Reinforcement Learning PPO Problem

Question

0 Stimmen

Hi, I work a continuous PPO code nowadays.However, I encountered the following problem with the setup of actor network. Is there anyone who can produce a solution? Thank you.

command window:

Caused by:

Layer 'mean&sdev': Input size mismatch. Size of input to this layer is different from the expected input size.

Inputs to this layer:

from layer 'scale' (output size 2)

from layer 'splus' (output size 2)

%%

% L = 100; % number of neurons

% statePath = [

% featureInputLayer(6,'Normalization','none','Name','observation')

% fullyConnectedLayer(L,'Name','fc1')

% reluLayer('Name','relu1')

% fullyConnectedLayer(L,'Name','fc2')

% additionLayer(2,'Name','add')

% reluLayer('Name','relu2')

% fullyConnectedLayer(L,'Name','fc3')

% reluLayer('Name','relu3')

% fullyConnectedLayer(1,'Name','fc4')];

%

% actionPath = [

% featureInputLayer(2,'Normalization','none','Name','action')

% fullyConnectedLayer(L,'Name','fc5')];

%%

L = 100;

criticNetwork = [

featureInputLayer(6,'Normalization','none','Name','observations')

fullyConnectedLayer(L,'Name','fc1')

reluLayer('Name','relu1')

fullyConnectedLayer(L,'Name','fc2')

reluLayer('Name','relu2')

fullyConnectedLayer(L,'Name','fc3')

reluLayer('Name','relu3')

fullyConnectedLayer(1,'Name','fc4')];

%%

% criticNetwork = layerGraph(statePath);

% criticNetwork = addLayers(criticNetwork,actionPath);

%

% criticNetwork = connectLayers(criticNetwork,'fc5','add/in2');

%% Create critic representation

useGPU = false;

if useGPU

criticOptions.UseDevice = 'gpu';

end

criticOptions = rlRepresentationOptions('LearnRate',1e-3,'GradientThreshold',1,'L2RegularizationFactor',1e-4);

critic = rlValueRepresentation(criticNetwork,observationInfo,...

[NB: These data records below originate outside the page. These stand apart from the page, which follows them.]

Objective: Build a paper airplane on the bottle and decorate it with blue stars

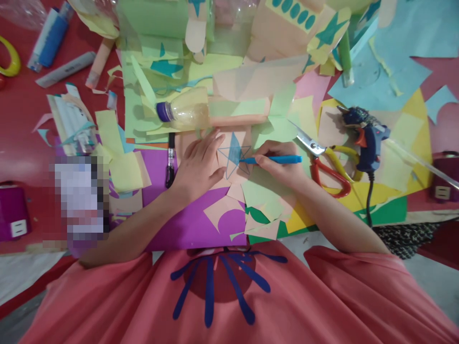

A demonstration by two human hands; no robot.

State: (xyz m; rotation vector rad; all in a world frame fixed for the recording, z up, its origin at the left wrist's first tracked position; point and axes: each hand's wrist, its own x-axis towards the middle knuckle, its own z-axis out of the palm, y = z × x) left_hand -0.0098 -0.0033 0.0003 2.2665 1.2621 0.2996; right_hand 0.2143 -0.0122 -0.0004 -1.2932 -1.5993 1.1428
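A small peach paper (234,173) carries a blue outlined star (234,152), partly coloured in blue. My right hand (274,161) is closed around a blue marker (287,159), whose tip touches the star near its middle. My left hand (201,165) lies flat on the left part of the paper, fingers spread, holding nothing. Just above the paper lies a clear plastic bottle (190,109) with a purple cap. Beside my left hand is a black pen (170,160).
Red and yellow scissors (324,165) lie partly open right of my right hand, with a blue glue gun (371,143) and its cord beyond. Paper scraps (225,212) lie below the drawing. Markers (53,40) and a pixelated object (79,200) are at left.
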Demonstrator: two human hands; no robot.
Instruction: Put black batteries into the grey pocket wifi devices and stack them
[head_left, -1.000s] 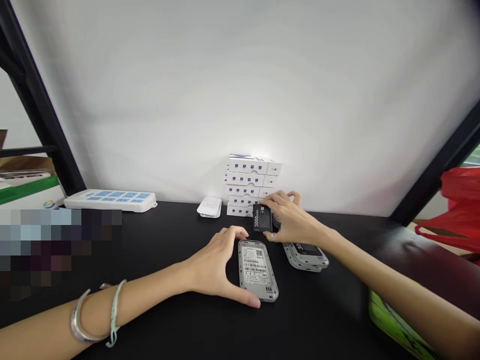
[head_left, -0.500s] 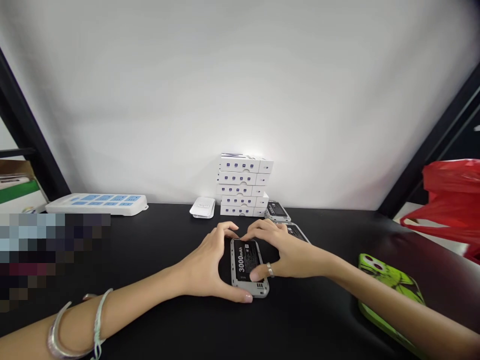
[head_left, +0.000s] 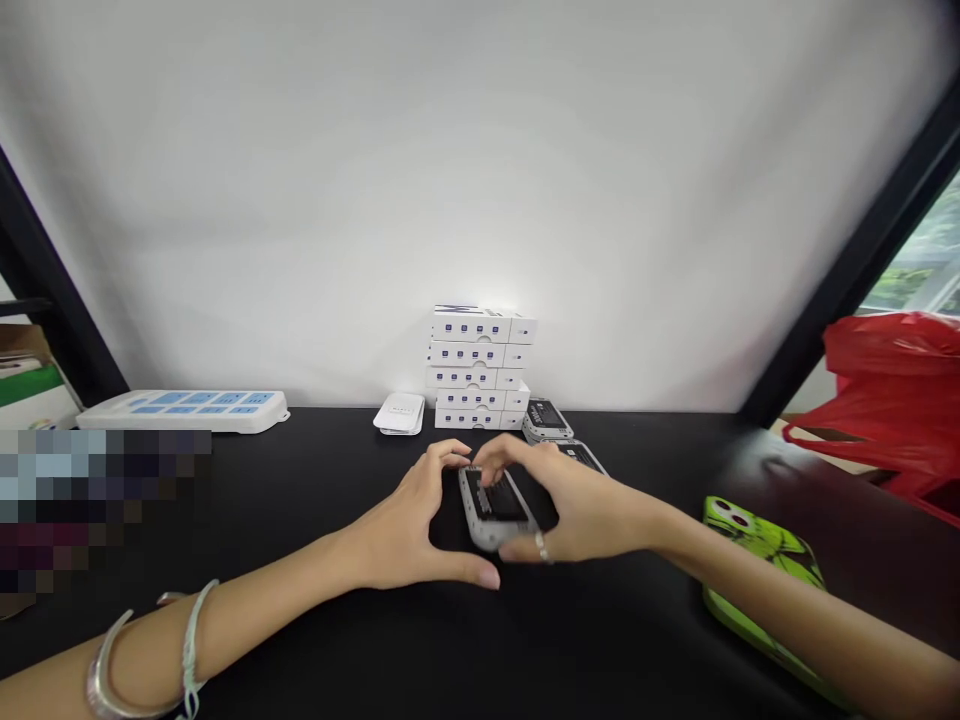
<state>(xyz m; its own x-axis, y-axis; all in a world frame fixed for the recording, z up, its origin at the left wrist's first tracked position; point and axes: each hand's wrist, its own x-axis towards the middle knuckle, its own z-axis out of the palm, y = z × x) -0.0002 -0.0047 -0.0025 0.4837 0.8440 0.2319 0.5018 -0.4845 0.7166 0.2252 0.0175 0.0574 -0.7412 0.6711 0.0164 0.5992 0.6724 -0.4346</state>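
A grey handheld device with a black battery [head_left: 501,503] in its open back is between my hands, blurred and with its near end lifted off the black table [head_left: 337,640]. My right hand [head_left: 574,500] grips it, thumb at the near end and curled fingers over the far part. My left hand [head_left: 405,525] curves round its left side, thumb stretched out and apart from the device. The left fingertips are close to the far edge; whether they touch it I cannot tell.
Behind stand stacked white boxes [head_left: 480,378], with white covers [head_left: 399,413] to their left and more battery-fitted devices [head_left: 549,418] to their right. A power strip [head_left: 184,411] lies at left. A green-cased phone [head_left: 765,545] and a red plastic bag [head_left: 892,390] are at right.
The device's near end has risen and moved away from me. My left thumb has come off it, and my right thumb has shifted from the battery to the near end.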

'Observation',{'observations'},criticOptions);

%%

% input path layers (6 by 1 input and a 2 by 1 output)

inPath = [ featureInputLayer(6,'Normalization','none','Name','observations')

fullyConnectedLayer(L,'Name','fc1')

reluLayer('Name','relu1')

fullyConnectedLayer(L,'Name','fc2')

reluLayer('Name','relu2')

fullyConnectedLayer(2,'Name','fc3')];

% path layers for mean value (2 by 1 input and 2 by 1 output)

% using scalingLayer to scale the range

meanPath = [ tanhLayer('Name','tanh'); % output range: (-1,1)

scalingLayer('Name','scale','Scale',actionInfo.UpperLimit) ]; % output range: (-10,10)

% path layers for standard deviations (2 by 1 input and output)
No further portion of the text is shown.